Step 4: Editing Previous Images
When the user says "change the background" or "try a different pose," edit the previous image instead of generating from scratch:
def edit_image(target_url: str, face_url: str, edit_prompt: str, api_key: str) -> str:
"""Edit an existing image while preserving character identity."""
resp = requests.post(
"https://www.aurashot.art/v1/character/edit",
headers={"Authorization": f"Bearer {api_key}"},
json={
"prompt": edit_prompt,
"images": {"target": target_url, "face": face_url},
},
)
return resp.json()["outputs"][0]["url"]
Editing is faster and preserves more context from the original image.
Data Model
Minimal schema for character images in a role play app:
-- Characters table
CREATE TABLE characters (
id UUID PRIMARY KEY,
user_id UUID NOT NULL,
name TEXT NOT NULL,
face_reference_url TEXT NOT NULL,
id_photo_url TEXT NOT NULL,
description TEXT,
created_at TIMESTAMPTZ DEFAULT now()
);
-- Generated images linked to conversations
CREATE TABLE character_images (
id UUID PRIMARY KEY,
character_id UUID REFERENCES characters(id),
conversation_id UUID,
image_url TEXT NOT NULL,
prompt TEXT,
image_type TEXT CHECK (image_type IN ('id-photo', 'generate', 'edit')),
created_at TIMESTAMPTZ DEFAULT now()
);
Cost Management
Image generation costs per image. For a role play app, you need to be smart about when to generate:
Generate images for:
- Scene changes ("let's go to the beach")
- Outfit changes ("put on a red dress")
- Explicit "show me" requests
- Key story moments
Don't generate images for:
- Every message in the conversation
- Pure text exchanges
- Repeated similar scenes (cache and reuse)
Pre-generate common scenes during off-peak hours: morning selfie, cafe, evening outfit, goodnight.

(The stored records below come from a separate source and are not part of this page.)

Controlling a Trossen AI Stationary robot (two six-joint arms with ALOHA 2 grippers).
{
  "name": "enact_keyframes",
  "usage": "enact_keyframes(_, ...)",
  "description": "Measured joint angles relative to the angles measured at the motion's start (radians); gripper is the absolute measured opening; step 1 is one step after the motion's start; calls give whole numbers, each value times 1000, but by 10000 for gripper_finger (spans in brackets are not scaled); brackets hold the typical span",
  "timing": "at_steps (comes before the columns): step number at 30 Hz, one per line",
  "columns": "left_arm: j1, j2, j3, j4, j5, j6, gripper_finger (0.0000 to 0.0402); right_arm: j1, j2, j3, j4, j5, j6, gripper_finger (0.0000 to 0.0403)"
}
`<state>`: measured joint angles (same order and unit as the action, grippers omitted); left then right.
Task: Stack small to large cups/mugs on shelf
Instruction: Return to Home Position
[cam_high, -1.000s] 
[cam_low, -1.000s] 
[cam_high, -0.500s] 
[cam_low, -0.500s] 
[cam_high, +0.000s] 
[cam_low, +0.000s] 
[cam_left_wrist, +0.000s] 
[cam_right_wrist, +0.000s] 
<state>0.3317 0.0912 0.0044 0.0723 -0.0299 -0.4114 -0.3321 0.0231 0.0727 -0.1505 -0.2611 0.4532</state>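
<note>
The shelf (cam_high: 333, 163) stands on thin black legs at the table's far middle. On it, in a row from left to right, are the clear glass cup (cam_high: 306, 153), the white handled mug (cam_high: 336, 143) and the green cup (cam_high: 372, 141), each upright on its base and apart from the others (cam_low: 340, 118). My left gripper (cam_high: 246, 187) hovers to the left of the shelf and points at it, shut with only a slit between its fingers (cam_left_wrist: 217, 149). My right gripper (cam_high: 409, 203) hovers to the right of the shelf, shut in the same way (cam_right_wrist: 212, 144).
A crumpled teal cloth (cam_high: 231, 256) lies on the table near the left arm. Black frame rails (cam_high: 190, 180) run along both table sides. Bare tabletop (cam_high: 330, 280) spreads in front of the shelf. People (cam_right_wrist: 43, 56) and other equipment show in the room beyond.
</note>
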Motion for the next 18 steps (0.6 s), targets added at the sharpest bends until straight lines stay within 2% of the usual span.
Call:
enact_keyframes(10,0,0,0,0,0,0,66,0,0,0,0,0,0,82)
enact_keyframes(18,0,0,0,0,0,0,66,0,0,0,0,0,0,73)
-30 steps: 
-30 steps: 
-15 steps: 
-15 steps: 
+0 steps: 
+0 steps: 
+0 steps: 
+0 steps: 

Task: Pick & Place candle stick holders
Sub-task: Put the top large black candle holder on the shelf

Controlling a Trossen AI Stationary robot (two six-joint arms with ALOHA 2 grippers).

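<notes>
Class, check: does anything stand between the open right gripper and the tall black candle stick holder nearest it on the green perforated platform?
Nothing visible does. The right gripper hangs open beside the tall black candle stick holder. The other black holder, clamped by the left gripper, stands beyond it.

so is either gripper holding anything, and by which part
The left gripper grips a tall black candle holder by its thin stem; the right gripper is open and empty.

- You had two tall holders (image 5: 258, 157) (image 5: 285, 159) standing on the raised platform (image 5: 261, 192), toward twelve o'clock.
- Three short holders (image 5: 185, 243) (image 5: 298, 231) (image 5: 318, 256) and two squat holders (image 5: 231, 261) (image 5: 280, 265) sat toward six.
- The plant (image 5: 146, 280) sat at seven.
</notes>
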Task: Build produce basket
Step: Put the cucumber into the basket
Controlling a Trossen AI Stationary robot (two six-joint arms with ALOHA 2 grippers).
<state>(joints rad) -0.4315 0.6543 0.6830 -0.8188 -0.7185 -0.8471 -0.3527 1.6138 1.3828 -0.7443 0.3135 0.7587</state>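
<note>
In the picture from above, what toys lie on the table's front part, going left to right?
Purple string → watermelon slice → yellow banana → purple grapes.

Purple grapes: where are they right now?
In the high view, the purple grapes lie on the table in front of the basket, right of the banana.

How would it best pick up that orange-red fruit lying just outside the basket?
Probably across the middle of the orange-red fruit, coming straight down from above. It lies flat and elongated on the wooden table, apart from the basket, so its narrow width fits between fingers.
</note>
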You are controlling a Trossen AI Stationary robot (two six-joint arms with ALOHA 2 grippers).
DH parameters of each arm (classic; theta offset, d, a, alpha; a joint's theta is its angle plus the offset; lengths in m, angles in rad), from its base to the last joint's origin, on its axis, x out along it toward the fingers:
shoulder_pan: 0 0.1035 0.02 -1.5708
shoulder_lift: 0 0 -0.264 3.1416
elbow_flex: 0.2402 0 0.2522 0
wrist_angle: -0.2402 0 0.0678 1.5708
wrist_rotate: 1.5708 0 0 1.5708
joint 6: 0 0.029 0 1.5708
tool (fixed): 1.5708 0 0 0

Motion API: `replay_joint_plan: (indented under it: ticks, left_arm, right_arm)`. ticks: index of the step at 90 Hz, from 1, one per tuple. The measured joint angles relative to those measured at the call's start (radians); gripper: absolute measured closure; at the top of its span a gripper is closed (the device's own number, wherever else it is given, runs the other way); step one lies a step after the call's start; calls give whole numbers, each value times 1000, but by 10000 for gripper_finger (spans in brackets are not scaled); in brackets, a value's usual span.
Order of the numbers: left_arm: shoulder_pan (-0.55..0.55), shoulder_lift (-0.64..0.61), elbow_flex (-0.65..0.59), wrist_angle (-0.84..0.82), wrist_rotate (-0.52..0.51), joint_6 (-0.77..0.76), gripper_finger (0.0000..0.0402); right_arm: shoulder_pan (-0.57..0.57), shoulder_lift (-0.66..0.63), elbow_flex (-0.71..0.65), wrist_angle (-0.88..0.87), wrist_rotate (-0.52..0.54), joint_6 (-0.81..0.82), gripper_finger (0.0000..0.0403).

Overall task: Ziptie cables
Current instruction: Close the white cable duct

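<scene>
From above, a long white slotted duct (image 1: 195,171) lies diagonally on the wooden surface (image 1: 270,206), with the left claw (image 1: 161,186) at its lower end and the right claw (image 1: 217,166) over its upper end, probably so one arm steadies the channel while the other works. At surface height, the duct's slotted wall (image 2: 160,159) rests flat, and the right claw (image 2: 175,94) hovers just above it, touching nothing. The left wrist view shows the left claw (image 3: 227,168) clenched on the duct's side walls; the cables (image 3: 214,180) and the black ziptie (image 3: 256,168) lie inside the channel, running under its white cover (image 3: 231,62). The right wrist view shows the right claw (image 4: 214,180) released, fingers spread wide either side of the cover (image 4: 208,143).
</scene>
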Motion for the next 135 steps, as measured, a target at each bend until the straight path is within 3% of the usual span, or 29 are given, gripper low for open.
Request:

Serve cached images for common scenarios, generate fresh ones for unique requests.
With AuraShot Pro ($7.9/mo for 200 images), you can serve roughly 6-7 unique images per day per active character.
The Agent Skill Shortcut
If you're building on an agent framework that supports skills (Claude, Cursor, or any OpenClaw-compatible runtime), you can skip the API integration entirely:
clawhub install aurashot-character-skill
The skill handles intent routing, parameter assembly, and local asset management. Your agent generates character images through natural conversation — no API code needed.
What Users Actually Experience
When this works well, the conversation feels alive:
User: Let's go to the beach today
Character: I'd love that! Let me change into something more appropriate...
[Image: the character in a summer outfit at the beach, same face as always]
User: The sunset is beautiful. Can you turn around and look at it?
[Image: same character, same outfit, now facing the sunset]
The character has a persistent visual identity. Every image reinforces the connection. That's the experience that keeps users coming back.
Getting Started
- Get a free API key — 5 images to prototype
- Generate an ID photo for a test character
- Try generating 3-4 different scenes with the same face reference
- Integrate into your conversation loop
The technical integration is straightforward — the hard part is deciding when images add value to the conversation. Start simple, measure engagement, and expand from there.